- Aaron Zelinsky, a top prosecutor on Special Counsel Robert Mueller’s team, will testify before the House Judiciary Committee on June 24.
- Zelinsky will testify as a whistleblower against Attorney General William Barr, Democrats announced.
- He resigned in protest earlier this year as a prosecutor on the case against Roger Stone after Barr intervened to revise a recommendation for a steep prison sentence against the Trump confidante.
One of the top prosecutors on the special counsel’s team is set to testify as a whistleblower against Attorney General William Barr, the House Judiciary Committee announced on Tuesday.
Aaron Zelinsky will testify on June 24 regarding the Justice Department’s handling of the prosecution of Roger Stone, a longtime Trump confidante convicted on charges that he made false statements to Congress during its investigation of possible links between the Trump campaign and Russia.
Another Justice Department attorney, John Elias, the acting chief of staff for the assistant attorney general for the antitrust division, will also testify as a whistleblower about what Democrats say is “improperly motivated activity” by the antitrust division.
“Mr.
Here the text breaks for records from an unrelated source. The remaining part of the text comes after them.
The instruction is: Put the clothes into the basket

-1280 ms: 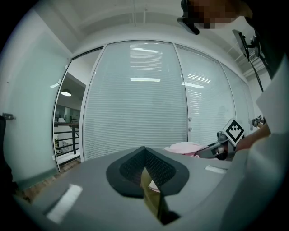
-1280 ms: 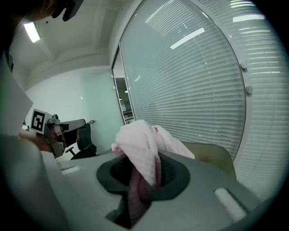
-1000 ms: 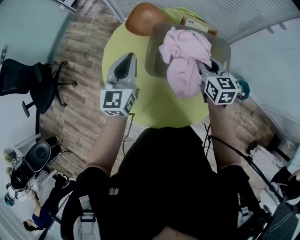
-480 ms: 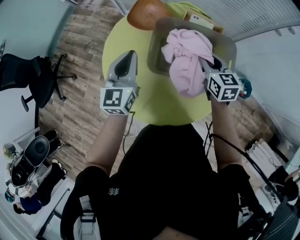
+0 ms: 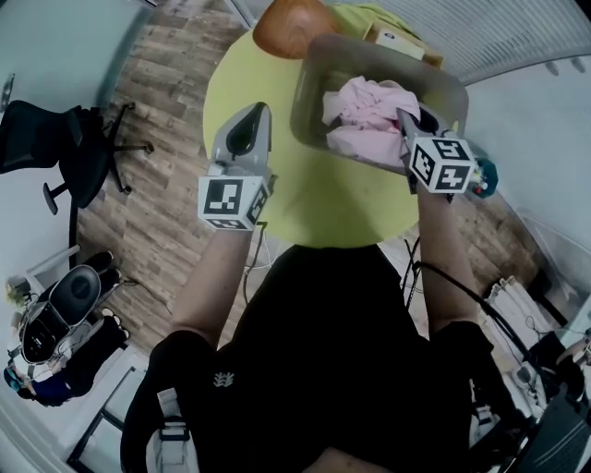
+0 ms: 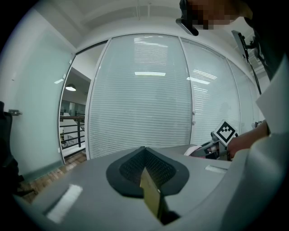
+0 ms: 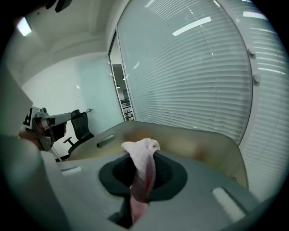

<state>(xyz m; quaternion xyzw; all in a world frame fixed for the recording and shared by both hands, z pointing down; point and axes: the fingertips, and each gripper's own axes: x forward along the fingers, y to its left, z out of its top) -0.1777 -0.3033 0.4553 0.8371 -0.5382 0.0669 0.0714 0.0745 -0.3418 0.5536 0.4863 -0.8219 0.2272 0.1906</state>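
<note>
A pink garment (image 5: pixel 365 115) lies bunched inside the grey basket (image 5: pixel 309 102) on the round yellow table (image 5: pixel 305 203). My right gripper (image 5: pixel 407 127) is at the basket's right side. Its jaws are closing, and a fold of the pink garment (image 7: pixel 143 155) is pinched between them. In the right gripper view the gripper (image 7: pixel 141 182) points over the basket's far wall (image 7: pixel 198 144). My left gripper (image 5: pixel 249 118) hovers over the table left of the basket. Seen from its own view, the left gripper (image 6: pixel 148 173) is shut with nothing in it.
An orange seat (image 5: pixel 291 26) and a small box (image 5: pixel 399 42) sit beyond the basket. A black office chair (image 5: pixel 69 157) stands on the wooden floor at the left. Glass walls with blinds (image 6: pixel 149 90) close off the room. The person's body fills the near side.
The pink garment, earlier hanging high over the basket's near rim, has come down into the basket with the right gripper. The left gripper has barely moved.
</note>
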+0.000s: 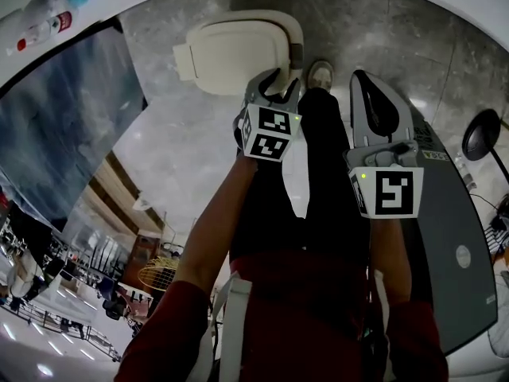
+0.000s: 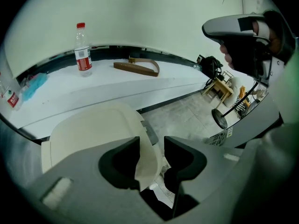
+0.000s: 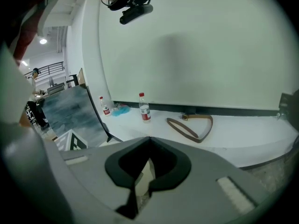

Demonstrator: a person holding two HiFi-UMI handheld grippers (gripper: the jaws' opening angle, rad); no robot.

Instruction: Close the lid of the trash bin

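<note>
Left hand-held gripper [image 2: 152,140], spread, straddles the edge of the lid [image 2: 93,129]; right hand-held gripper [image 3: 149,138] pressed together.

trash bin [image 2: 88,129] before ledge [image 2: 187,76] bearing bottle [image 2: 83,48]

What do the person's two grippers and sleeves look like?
The left gripper and right gripper have grey plastic bodies with black-lined tongs. Each carries a white cube with black square markers and a small green light. The sleeves are dark red.

The left hand-held gripper [image 2: 152,146] hides part of the lid [image 2: 93,129]; print on the bottle [image 2: 83,48] is unreadable.
</note>
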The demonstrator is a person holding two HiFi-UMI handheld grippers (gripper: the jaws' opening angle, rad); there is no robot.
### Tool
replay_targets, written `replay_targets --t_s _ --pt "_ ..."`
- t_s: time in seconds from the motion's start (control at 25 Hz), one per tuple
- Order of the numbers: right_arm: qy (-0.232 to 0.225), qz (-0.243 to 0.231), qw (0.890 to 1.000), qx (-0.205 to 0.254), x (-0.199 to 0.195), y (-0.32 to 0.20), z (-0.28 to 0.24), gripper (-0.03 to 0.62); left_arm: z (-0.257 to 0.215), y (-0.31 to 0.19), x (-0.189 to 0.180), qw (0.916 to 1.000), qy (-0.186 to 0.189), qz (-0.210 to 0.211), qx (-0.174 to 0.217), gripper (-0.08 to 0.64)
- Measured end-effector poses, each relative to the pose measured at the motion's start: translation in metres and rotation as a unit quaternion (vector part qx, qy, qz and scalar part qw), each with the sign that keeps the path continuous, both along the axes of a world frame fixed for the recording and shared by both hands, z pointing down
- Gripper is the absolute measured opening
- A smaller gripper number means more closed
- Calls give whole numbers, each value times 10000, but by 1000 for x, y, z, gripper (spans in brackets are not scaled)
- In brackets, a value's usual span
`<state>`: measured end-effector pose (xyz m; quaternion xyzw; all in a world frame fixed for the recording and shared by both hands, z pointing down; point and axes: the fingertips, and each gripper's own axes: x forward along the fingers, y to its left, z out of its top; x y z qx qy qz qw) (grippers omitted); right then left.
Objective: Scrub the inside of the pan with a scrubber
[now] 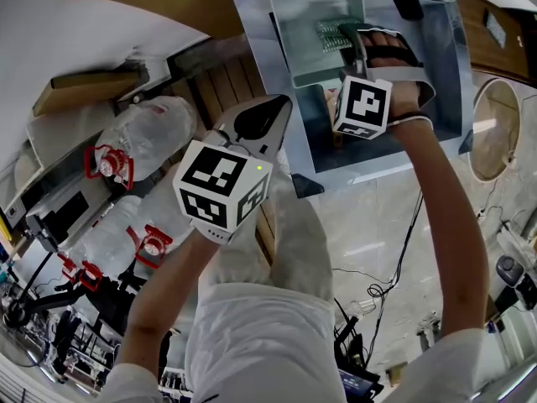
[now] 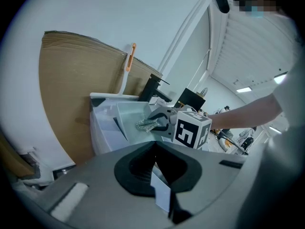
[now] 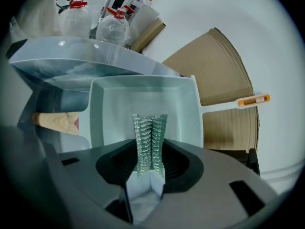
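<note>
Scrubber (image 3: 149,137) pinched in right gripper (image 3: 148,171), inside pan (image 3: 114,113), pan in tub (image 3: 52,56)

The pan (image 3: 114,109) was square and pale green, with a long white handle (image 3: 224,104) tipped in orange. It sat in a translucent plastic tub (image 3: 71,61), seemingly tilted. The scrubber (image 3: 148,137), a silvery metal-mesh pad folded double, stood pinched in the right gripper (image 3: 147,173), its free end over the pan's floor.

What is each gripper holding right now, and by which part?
The right gripper is shut on the scrubber, pinching its near end; the rest sticks out over the pan. The left gripper is shut on nothing.
</note>
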<state>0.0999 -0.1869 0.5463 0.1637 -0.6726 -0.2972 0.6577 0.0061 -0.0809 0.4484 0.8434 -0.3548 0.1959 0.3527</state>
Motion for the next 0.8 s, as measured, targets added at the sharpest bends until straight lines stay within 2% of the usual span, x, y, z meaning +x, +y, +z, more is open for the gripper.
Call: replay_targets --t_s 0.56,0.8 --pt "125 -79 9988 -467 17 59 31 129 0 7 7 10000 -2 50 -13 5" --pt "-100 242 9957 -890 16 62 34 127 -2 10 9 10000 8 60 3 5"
Zelinsky can speak to the Department’s handling of the sentencing of Roger Stone and Mr. Elias can speak to improperly motivated activity by the Antitrust Division,” the Judiciary Committee announced.
Democrats on the committee subpoenaed Zelinsky and Elias to compel their testimony. Democratic Rep. Jerry Nadler of New York said that both of the prosecutors are designated as whistleblowers, meaning that they will have protections against retribution for testifying to Congress.
Zelinsky resigned from his position as a prosecutor on the case against Stone on Feb. 11 after the Justice Department’s main office intervened to recommend a lighter sentence against the Trump associate.
Prosecutors initially recommended the maximum of nine years in prison for Stone.
After Barr intervened, Timothy Shea, who then served as U.S. attorney for Washington, D.C., revised the recommendation in a subsequent court filing, saying that Stone deserved a “substantial” prison sentence, but one that was “far less” than the maximum nine year sentence.
Prosecutors argued in the revised filing that the initial recommendation did not take into full account that a key government witness at Stone’s trial asked that Stone receive no jail time.
Zelinsky and three other attorneys stepped down from their positions on the Stone matter after the revised filing.
The special counsel’s team initially investigated whether any Trump associates conspired with the Russian government to influence the 2016 election. When that probe turned up no evidence of collusion, prosecutors set their sights on whether Stone had any contacts with WikiLeaks, the group that published emails that Russians stole from the DNC and Clinton campaign. (RELATED: Here’s What Mueller found (Or Didn’t Find) On Collusion)
Prosecutors said in a report of their investigation that there was no evidence that any Trump associate — including Stone — took part in the hacks or the release of the emails. The special counsel’s team sought to find out whether Stone had prior knowledge of WikiLeaks’ activities or discussed the group’s document dumps with anyone on the Trump campaign.
A jury in Washington, D.C. convicted Stone on Nov. 15 on charges that he made false statements to Congress regarding his conversations about WikiLeaks. He was also convicted on an obstruction charge and a witness tampering charge.
U.S. District Court Judge Amy Berman Jackson sentenced Stone to 40 months in prison on Feb. 20. He is scheduled to begin his sentence at the end of the month, though President Trump has signaled he may pardon his longtime associate.
Trump supporters have asserted that the case against Stone was a far cry from the alleged conspiracy that Special Counsel Robert Mueller was initially tasked to investigate.
Zelinsky, who is currently a prosecutor in the U.S. attorney’s office in Baltimore, played a key role in several prosecutions of Trump associates during the special counsel’s investigation, which he joined in June 2017.
He was involved in the investigation against George Papadopoulos, the former Trump campaign aide who served as a catalyst for the FBI’s investigation of the Trump campaign in July 2016. Though the FBI and Mueller team initially suspected that Papadopoulos was the key to Trump-Russia collusion, the former campaign aide ended up pleading guilty to a single charge of making false statements to the FBI regarding his contacts with a mysterious Maltese professor named Joseph Mifsud.
Prosecutors secured Papadopoulos’s plea deal relatively early in their investigation, on Oct. 5, 2017. By entering the plea agreement, Papadopoulos was prohibited from disclosing details of contacts he had with multiple confidential FBI sources in 2016.
A Justice Department inspector general’s report on the FBI’s investigation of the Trump team said that FBI agents failed to disclose exculpatory information from Papadopoulos’s conversations with one of the FBI informants, Stefan Halper, in applications to conduct surveillance on another Trump aide, Carter Page.
Like a vast majority of the prosecutors on the special counsel’s team, Zelinsky was an avowed Democrat. He wrote more than 50 articles between 2009 and 2014 for Huffington Post, the liberal news outlet. In one article in 2012 he declared his political affiliation, writing: “I’m a Democrat.”
A Justice Department spokeswoman declined to comment.